RFR: JDK-8262068: Improve G1 Full GC by skipping compaction for regions with high survival ratio

Wed Mar 3 08:10:05 UTC 2021

On Tue, 2 Mar 2021 15:57:43 GMT, Stefan Johansson <sjohanss at openjdk.org> wrote:

>> Summary
>> -----------
>> 
>> Improve G1 Full GC by skip compaction for regions with high survival ratio.
>> 
>> Backgroud
>> -----------
>> 
>> There are 4 steps in full gc of G1 GC.
>> - mark live objects
>> - prepare forwardee
>> - adjust pointers
>> - compact
>> 
>> When full gc occurs, there may be very high percentage of live bytes in some regions. For these regions, it's not efficient to compact them and better to skip them, as there are little space to save but many objects to copy.
>> 
>> Description
>> -----------
>> 
>> We enhance the full gc implementation for the above situation through following steps:
>> - accumulate live bytes of every hr in mark phase;
>> - add hr's with high percentage of live bytes into a "no moving" set rather the normal compaction set in prepare phase, and fill dummy objects in the places of dead objects in these hr's;
>> - nothing special is done in adjust phase;
>> - just compact the regions in compaction set;
>> 
>> VM options added
>> -----------
>> 
>> - G1SkipCompactionLiveBytesLowerThreshold: The lower threshold of heap region live bytes percent in G1 full GC
>> 
>> Test
>> -----------
>> 
>> - specjbb2015: no regression
>> - dacapo: 3%-11% improvement of full gc pause. Attachment is the dacapo h2 full gc pause.
>> 
>> $ java -Xmx1g -Xms1g -XX:G1SkipCompactionLiveBytesLowerThreshold=98 -XX:ParallelGCThreads=4 -Xlog:gc*=info:file=gc.log -jar dacapo-9.12-bach.jar --iterations 5 --size huge --no-pre-iteration-gc h2
>
> Hi Hamlin,
> 
> First of all, thanks for contributing. 
> 
> Before doing a more in depth review of this change I have a few questions/suggestions:
> 1. This feature if quite similar to the "dead wood" feature already present for Serial/Parallel, and I agree with what's written in the JBS issue about trying to reuse the already present options. This way the feature would be enabled by default as well (since `MarkSweepDeadRatio` has a default value of 5) and I think that makes sense to make sure it gets proper testing. We can of course do something similar to what Parallel does, and tweak the value for G1 but I think it should be on by default. 
> 2. G1 does liveness accounting during concurrent mark as well and there is already code doing more or less the same thing as the new `G1FullGCMarkRegionCache` class.
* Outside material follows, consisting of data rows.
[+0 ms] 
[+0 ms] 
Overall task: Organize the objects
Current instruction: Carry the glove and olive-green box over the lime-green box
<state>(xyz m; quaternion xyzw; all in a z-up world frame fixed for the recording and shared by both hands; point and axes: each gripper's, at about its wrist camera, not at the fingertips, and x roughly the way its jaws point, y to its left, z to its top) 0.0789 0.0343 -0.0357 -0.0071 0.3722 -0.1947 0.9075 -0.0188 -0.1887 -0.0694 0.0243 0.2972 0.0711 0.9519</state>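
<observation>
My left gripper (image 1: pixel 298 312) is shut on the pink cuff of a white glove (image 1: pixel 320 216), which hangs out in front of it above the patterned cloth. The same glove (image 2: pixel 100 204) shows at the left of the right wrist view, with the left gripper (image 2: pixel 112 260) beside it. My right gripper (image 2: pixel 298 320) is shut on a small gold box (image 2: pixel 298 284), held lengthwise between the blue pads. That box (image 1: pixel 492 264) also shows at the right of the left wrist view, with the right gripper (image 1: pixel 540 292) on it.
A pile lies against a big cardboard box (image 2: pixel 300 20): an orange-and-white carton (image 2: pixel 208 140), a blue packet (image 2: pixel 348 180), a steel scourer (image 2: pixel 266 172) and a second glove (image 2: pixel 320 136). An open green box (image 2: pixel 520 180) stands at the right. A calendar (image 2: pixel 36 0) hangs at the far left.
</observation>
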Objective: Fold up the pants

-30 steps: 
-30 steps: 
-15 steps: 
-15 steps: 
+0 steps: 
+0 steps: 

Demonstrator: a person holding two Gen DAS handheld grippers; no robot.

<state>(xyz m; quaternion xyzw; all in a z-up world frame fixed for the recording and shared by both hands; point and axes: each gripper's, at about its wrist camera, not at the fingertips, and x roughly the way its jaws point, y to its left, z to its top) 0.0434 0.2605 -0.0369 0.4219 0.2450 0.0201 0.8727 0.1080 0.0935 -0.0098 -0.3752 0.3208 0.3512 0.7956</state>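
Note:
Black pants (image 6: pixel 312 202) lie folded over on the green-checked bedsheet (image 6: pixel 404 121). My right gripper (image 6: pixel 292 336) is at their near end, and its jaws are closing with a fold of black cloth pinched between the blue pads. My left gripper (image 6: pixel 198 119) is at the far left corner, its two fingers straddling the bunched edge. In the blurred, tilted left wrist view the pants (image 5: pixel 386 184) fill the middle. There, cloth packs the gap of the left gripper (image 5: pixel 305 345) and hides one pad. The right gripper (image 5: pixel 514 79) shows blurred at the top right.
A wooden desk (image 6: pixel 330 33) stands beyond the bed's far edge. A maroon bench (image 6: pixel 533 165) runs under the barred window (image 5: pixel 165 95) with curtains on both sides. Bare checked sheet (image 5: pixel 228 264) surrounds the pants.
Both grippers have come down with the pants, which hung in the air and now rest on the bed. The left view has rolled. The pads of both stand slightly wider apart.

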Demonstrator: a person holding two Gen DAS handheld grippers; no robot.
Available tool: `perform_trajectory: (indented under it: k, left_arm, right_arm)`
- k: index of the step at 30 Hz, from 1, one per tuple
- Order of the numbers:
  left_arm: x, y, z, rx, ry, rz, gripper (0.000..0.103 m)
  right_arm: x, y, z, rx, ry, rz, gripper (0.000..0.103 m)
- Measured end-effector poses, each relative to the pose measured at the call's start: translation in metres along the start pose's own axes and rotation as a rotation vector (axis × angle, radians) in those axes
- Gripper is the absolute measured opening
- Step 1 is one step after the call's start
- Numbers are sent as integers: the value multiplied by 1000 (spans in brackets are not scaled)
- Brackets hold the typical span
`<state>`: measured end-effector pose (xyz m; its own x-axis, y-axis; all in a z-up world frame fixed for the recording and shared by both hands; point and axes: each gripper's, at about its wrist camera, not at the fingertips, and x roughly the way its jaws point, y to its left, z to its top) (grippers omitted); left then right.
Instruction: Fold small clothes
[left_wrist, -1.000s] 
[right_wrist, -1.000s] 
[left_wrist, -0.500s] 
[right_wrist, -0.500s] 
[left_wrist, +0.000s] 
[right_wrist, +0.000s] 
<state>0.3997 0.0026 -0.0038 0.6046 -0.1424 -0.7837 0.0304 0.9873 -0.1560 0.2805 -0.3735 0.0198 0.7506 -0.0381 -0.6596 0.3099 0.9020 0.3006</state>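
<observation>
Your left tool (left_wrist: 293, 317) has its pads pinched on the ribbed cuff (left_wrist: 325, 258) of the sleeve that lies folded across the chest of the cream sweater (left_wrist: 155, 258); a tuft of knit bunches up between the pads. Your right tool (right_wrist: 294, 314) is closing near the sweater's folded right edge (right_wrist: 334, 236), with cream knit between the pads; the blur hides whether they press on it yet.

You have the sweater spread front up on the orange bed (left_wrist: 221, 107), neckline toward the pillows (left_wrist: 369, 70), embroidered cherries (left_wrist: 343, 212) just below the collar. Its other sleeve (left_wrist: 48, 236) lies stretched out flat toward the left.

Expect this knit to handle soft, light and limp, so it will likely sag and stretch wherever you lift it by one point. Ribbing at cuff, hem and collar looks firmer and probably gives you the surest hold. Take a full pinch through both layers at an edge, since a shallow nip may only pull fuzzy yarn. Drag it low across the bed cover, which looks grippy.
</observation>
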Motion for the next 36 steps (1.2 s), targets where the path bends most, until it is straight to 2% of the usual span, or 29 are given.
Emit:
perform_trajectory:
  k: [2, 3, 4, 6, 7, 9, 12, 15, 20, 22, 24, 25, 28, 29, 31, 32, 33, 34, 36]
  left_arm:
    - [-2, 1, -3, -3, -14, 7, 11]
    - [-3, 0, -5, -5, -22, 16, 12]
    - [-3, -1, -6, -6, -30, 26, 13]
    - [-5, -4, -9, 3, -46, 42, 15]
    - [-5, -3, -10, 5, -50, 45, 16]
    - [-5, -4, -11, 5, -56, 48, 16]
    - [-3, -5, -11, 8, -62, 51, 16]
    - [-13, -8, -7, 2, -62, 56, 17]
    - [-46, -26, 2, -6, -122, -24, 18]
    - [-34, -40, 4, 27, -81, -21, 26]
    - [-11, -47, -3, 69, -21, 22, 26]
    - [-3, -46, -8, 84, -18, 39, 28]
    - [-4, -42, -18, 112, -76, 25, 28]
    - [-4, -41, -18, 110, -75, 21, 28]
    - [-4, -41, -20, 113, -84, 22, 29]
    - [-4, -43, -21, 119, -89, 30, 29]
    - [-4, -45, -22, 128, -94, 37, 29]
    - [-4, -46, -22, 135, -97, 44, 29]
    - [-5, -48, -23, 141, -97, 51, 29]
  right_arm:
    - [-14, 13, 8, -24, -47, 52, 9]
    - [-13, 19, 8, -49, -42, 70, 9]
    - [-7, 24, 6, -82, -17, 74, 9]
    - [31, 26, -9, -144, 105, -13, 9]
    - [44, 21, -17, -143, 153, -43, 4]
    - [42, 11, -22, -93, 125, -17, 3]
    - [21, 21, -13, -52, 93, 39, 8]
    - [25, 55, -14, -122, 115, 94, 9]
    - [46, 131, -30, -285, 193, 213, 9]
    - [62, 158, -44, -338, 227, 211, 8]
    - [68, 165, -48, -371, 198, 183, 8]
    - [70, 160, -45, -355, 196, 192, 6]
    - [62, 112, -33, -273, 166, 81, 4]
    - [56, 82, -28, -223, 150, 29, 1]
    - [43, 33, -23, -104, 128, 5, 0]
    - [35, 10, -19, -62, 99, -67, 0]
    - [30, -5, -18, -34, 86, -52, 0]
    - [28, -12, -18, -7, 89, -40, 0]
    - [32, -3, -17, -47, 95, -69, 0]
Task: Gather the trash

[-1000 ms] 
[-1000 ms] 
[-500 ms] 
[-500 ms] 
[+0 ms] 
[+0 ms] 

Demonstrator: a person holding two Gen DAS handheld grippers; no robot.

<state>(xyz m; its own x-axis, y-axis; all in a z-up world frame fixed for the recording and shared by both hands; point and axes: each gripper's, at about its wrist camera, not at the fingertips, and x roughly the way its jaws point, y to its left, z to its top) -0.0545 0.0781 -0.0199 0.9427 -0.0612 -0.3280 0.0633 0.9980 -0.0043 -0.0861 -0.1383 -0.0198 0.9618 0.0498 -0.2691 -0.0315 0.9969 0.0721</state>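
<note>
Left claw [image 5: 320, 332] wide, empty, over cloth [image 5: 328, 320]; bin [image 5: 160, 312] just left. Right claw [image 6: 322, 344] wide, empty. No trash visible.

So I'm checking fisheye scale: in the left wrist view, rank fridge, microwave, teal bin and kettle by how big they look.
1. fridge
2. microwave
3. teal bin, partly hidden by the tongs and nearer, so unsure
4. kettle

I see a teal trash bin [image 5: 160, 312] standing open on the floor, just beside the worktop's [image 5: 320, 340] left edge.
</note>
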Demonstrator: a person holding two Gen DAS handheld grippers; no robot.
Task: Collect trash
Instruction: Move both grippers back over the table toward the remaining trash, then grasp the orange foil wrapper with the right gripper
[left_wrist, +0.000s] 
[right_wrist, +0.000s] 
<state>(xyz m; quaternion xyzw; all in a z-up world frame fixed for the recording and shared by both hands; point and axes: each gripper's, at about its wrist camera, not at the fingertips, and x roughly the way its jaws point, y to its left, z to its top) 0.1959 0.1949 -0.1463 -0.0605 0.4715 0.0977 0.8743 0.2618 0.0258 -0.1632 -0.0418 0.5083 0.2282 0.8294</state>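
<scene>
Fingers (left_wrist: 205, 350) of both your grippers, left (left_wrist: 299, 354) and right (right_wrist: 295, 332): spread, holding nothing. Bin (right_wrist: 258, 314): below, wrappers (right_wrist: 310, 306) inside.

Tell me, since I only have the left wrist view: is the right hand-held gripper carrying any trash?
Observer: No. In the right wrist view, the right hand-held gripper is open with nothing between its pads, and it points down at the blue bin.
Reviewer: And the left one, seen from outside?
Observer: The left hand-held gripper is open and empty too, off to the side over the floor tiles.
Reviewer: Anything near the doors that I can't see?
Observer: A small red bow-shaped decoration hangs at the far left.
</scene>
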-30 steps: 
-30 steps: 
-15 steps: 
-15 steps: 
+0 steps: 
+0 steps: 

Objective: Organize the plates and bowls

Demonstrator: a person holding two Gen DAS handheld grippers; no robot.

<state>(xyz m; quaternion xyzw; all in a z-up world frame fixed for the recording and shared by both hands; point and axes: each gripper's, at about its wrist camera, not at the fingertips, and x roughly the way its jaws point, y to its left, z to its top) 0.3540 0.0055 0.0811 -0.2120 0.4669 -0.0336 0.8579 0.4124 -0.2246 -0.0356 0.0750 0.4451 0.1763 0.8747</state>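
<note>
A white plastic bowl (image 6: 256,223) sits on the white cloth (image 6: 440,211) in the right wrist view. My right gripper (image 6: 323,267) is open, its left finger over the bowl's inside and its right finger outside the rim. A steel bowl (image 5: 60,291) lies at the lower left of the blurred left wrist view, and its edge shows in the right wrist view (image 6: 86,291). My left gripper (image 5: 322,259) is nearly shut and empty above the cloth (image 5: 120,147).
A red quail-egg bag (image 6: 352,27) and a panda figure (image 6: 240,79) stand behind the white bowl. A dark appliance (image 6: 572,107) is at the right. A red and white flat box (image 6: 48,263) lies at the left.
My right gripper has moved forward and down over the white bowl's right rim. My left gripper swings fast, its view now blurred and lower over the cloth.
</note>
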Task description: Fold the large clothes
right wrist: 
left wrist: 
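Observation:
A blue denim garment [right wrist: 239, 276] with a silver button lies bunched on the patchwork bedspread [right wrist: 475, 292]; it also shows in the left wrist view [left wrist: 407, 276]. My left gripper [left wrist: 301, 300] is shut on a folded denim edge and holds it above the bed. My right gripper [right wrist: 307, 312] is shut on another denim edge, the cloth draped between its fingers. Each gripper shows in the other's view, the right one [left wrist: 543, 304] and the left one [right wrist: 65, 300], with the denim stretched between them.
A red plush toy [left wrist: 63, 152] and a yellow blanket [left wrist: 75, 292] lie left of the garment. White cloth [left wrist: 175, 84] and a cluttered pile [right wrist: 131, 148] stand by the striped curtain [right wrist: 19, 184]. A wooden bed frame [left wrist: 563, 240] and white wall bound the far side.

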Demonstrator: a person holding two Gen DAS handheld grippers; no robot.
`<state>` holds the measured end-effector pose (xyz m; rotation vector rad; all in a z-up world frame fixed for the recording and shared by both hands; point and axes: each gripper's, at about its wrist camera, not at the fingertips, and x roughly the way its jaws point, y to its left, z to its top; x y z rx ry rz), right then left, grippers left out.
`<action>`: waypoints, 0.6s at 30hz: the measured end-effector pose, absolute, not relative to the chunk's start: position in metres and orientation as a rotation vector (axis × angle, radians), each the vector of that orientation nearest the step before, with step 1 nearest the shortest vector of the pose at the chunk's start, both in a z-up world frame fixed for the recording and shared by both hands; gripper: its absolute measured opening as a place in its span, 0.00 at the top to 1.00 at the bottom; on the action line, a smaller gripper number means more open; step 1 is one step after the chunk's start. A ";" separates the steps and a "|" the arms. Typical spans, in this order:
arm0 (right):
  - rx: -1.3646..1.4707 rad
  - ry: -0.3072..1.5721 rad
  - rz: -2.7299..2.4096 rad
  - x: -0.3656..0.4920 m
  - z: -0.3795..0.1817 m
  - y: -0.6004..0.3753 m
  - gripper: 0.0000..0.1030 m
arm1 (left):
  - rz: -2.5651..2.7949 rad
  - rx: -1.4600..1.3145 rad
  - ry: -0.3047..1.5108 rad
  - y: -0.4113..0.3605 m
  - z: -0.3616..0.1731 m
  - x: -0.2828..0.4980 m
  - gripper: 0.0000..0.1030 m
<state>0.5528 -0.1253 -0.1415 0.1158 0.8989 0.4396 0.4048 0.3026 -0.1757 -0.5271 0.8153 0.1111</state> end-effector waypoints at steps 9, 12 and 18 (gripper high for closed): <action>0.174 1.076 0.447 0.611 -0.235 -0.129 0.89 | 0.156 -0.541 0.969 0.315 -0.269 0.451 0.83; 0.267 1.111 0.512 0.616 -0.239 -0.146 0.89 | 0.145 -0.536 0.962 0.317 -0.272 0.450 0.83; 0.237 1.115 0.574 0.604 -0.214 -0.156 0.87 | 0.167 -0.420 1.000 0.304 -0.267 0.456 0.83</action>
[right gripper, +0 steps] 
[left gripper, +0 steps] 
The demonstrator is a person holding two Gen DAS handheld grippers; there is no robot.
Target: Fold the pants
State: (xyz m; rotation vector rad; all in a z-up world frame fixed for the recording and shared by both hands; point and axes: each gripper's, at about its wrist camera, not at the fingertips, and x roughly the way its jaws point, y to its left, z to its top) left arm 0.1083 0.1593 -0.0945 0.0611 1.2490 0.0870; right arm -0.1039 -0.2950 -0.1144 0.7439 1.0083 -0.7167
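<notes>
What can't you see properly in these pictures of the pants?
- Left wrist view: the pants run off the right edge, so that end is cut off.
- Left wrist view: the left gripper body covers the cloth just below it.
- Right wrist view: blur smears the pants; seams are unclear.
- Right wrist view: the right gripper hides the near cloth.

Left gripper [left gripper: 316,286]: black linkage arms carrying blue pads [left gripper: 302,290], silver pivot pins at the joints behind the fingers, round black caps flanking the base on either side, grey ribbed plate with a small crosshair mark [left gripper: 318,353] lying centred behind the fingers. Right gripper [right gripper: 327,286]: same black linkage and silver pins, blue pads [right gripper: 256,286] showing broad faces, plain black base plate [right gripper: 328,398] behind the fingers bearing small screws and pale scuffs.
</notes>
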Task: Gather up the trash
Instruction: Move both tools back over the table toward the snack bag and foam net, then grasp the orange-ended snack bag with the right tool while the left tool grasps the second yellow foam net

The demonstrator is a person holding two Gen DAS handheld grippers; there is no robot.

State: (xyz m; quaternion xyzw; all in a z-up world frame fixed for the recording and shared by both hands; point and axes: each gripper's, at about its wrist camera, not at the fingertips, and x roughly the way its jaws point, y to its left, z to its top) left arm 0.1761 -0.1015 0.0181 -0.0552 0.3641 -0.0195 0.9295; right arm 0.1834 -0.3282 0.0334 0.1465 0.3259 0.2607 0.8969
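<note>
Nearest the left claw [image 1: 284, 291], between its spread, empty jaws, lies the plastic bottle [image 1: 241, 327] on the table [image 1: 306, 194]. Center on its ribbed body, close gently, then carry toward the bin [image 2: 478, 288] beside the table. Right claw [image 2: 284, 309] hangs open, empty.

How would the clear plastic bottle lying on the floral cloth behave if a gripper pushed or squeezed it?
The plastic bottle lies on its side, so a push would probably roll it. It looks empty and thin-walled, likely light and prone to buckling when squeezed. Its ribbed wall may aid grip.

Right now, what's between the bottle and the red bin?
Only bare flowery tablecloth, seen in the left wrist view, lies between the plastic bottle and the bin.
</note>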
Have you looked at `G1RegionMarkStatsCache` and is there any reason we can't reuse this?
> 3. Benchmarking the performance of the Full GC is often a bit problematic, because G1 actively tries to avoid Full GCs. When I implemented the parallel FullGC I wrote some small benchmarks. Simple uses-cases that I wanted to make sure the FullGC handled well. I dug those up and took them for a spin with your changes. The results are more or less as expected. For the use-cases with "full" regions we see a clear improvement and for almost all the other use-cases the results are in line with the baseline. But this one test showed a quite significant regression in the marking times. The test looks like this: 
> public class SystemGCLargeArray {
>   public static Object[] holder;
>   public static void main(String args[]) {
>     holder = new Object[128 * 1024 *1024];
>     System.gc();
>   }
> }
> So we have a large array that the workers will scan for reference to other objects, the results on my workstation look like this:
> Baseline: GC(0) Phase 1: Mark live objects 59,039ms
> 8262068:  GC(0) Phase 1: Mark live objects 136,231ms (G1SkipCompactionLiveBytesLowerThreshold=100)
> 8262068:  GC(0) Phase 1: Mark live objects 137,956ms (G1SkipCompactionLiveBytesLowerThreshold=95)
> The results are quite surprising, because in the other benchmarks there is not a big diff in marking times. But looking a bit at the code and how the inlining decisions are made for `G1FullGCMarker::mark_and_push(T* p)` it looks like the function grows a bit to much which prevents some important inlining. To avoid this I moved the accounting to the end of `mark_object()` instead and this removed more or less the whole regression. Getting the compiler to inline exactly the right things is hard, but this is something to keep in mind when getting strange regressions in the GC. 
> 
> So before looking closer at the code I would like to see if we can reuse `G1RegionMarkStatsCache` and change to use the existing flag. What do you think about that?
> 
> Thanks,
> Stefan

Hi Stefan , Thanks a lot for detailed review and benchmark!
Sure, I will update the patch as you suggested later.

-------------

PR: https://git.openjdk.java.net/jdk/pull/2760